12-13 Aralık 1997tarihinde Lüksemburg’da yapılan Avrupa Birliği Zirvesi’nde Türkiye’nin tam üyeliğe ehliyeti bir kez daha teyit edilmiştir. Buna karşılık, Türkiye ile AB arasındaki ilişkilerin gelişmesinin Türkiye’nin siyasi ve ekonomik reformların sürdürmesine, Yunanistan ile iyi ve istikrarlı ilişkilere sahip olmasına ve Kıbrıs sorununun çözümü için BM gözetimindeki müzakereleri desteklemesine bağlı olduğu vurgulanmıştır.

 15-16 Haziran 1998’de gerçekleşen AB Cardiff Zirvesi Sonuç Belgesi’nin genişleme ile ilgili bölümünde adayların tam üyeliğe hazırlanma durumunu incelemek üzere kurulmuş olan gözden geçirme mekanizmasına Türkiye de dâhil edilmiştir.

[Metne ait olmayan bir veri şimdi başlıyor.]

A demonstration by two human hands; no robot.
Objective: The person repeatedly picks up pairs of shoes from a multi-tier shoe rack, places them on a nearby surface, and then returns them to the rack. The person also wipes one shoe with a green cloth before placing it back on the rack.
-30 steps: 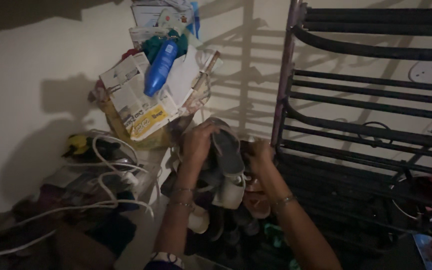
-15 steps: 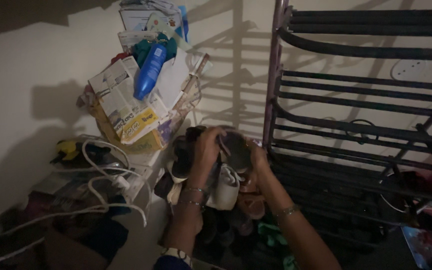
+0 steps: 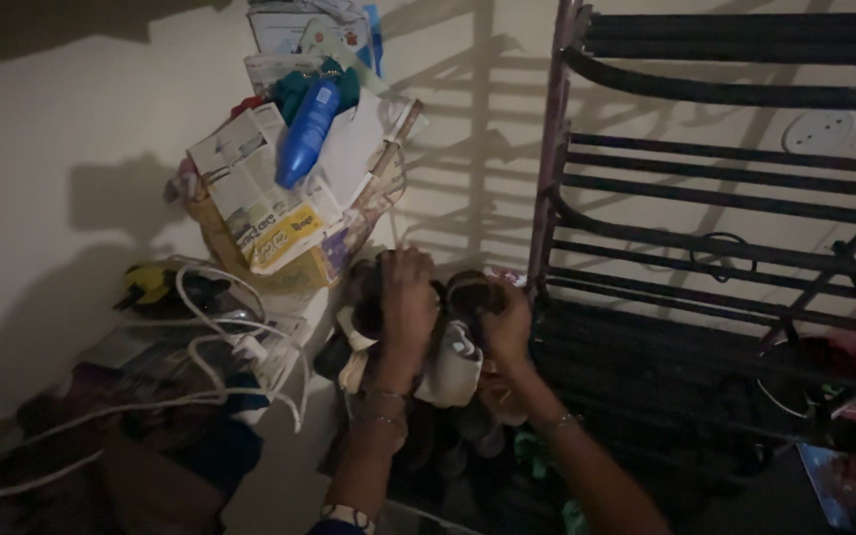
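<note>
Shoes [image 3: 453, 362] at frame centre remain piled; your left hand [image 3: 406, 297] and right hand [image 3: 507, 322] both grasp a sandal [image 3: 470, 290] atop, rack [image 3: 725, 238] at right bare

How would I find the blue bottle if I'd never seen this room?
Look left of the tall dark metal rack, at the basket stuffed with newspapers against the pale wall. The blue bottle lies slanted on top of the papers. It is the only smooth, bright blue thing in that pile.

Both forearms are bare, the left wrist [image 3: 380, 406] wearing two thin bangles, the right wrist [image 3: 555, 424] one, with a patterned sleeve edge [image 3: 346, 516] lower down.
</note>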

- 10-11 Aralık 1999 tarihlerindeHelsinki’de gerçekleştirilen Avrupa Konseyi Zirve Toplantısı’nda Türkiye’ye oy birliği ile adaylık statüsü tanındı. Diğer aday ülkelerin yararlandığı bütün ekonomik haklardan yararlanacağı, eğitim ve kültür alanlarındakiler başta olmak üzere AB’nin ortak projelerine katılabileceği ifade edilmiştir. AB Komisyonunun 1999’da açıkladığı raporda Türkiye tam üyeliğe aday gösterilmiş ve ülkemize de somut bir “Katılma Ortaklığı Stratejisi” önerilmiştir.

 - 8 Mart 2001:AB Bakanlar Konseyi, Türkiye için Katılım Ortaklığı Belgesi’ni kabul etti.

-13 Kasım 2001tarihinde hazırlanan 4. İlerleme Raporu ve Strateji Belgesi’nde Türkiye’nin gerçekleştirdiği değişikliklere rağmen Kopenhag siyasi kriterlerini yerine getirmemiş tek aday ülke olduğu belirtilmiştir.  Ekonomik alanda yaşanan iki mali krizin Türkiye’nin ekonomik kriterleri yerine getirmesine engel olduğu vurgulanmıştır. Ancak Gümrük Birliğinin kapsadığı alanlarda Türkiye’nin AB standartlarına uyumunun ileri düzeyde olduğu belirtilmiştir.

 - 6 Ekim 2004:İlerleme Raporu ve rapora bağlı tavsiye belgesi yayımlandı. Söz konusu belgelerde Türkiye’nin siyasi kriterleri gerekli ölçüde karşıladığı belirtilerek birliğe katılım müzakerelerinin başlatılması tavsiyesinde bulunuldu.

- 17 Aralık 2004:AB devlet ve hükümet başkanları Zirve toplantısında Türkiye’nin siyasi kriterleri yeterli ölçüde yerine getirdiği belirtilmiş ve katılım müzakerelerine 3 Ekim 2005 tarihinde başlanmıştır.

AB’nin gelişme düzeyinin giderek yükselmesi, uluslararası politik sistemdeki ağırlığını ve etkinliğini de artırmaktadır. Türkiye’nin Batı dünyası içinde yer alması açısından Avrupa Birliğine tam üye olması ülkemizin, vazgeçilmez bir hedefi olarak kabul edilmiştir. Türkiye; AB’ye üye olduğu zaman tarım, hizmet ve emek yönünden zenginliğini AB ülkeleri ile paylaşacak ve bu paylaşım ülkemize ekonomik ve sosyal refah olarak geri dönecektir. Öte yandan Batının bilim ve teknolojisi ile bütünleşmemiz ülkemize önemli yararlar sağlayacaktır.